▶ What to produce:
In the material below, find each line that contains the word "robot" and copy it.

- Opening Delimiter -

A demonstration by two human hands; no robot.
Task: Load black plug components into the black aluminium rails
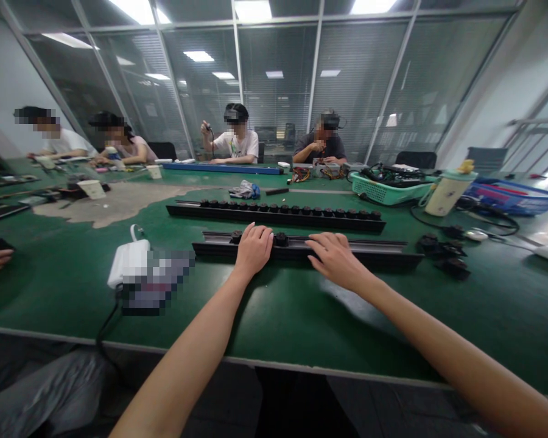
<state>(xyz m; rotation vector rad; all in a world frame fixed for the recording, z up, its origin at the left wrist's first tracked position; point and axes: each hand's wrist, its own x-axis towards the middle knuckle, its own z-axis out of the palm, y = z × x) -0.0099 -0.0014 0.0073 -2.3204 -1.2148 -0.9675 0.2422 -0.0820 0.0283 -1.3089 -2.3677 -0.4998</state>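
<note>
Along near rail (379, 258), our L hand (254, 250) & R hand (337, 257): can't tell if either grips; uneven push might jam block (281, 239).

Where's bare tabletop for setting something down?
Bare green table between left forearm and right forearm, in front of the near rail; also between right forearm and black parts. Crowded: around the green basket, bottle and blue basket.

long straight black rail (292, 254) on flat green table (301, 331), left hand (254, 248) over its left half, right hand (335, 257) over its right | long black block-lined rail (274, 215) behind | small black blocky parts (432, 245) right | white boxy device (130, 263) left | mint plastic basket (386, 190) back right, cream cylindrical bottle (444, 193) before its right end
</note>
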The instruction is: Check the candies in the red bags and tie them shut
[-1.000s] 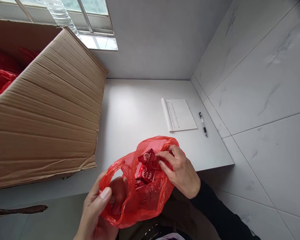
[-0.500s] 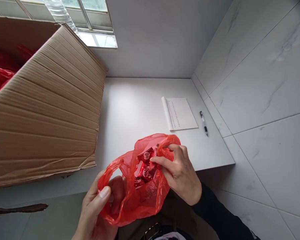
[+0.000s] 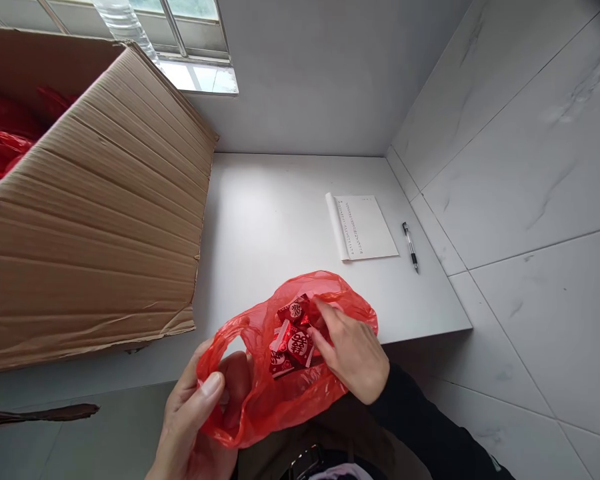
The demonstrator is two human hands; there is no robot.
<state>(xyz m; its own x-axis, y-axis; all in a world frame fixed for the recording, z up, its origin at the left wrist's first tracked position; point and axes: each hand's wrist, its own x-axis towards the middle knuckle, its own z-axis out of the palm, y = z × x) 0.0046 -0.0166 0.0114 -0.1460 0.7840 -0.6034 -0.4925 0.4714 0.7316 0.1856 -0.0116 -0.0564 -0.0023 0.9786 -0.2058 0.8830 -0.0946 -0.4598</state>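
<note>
A thin red plastic bag [image 3: 290,407] hangs in front of me with its mouth spread. My left hand [image 3: 195,407] is closed around the bag's left handle, thumb on top. Several red-wrapped candies [image 3: 298,343] with printed characters lie inside. My right hand [image 3: 353,343] reaches into the bag from the right, index finger and thumb apart beside the candies. Its other fingers are partly hidden, and I see nothing held in it.
At left stands a large cardboard box [image 3: 105,200] containing red plastic bags [image 3: 5,143]. An open notebook [image 3: 367,227] and a pen [image 3: 410,247] lie on the white table [image 3: 265,213]. A clear plastic bottle [image 3: 123,27] is by the window. Tiled wall [image 3: 540,167] borders the right.
My right hand has let go of the bag's right edge and moved into its mouth. The bag's right side now spreads wider, showing more of the candies. My left hand keeps its hold.
</note>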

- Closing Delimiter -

▶ Task output:
A demonstration by two human hands; no robot.
The demonstrator is two human hands; there is no robot.

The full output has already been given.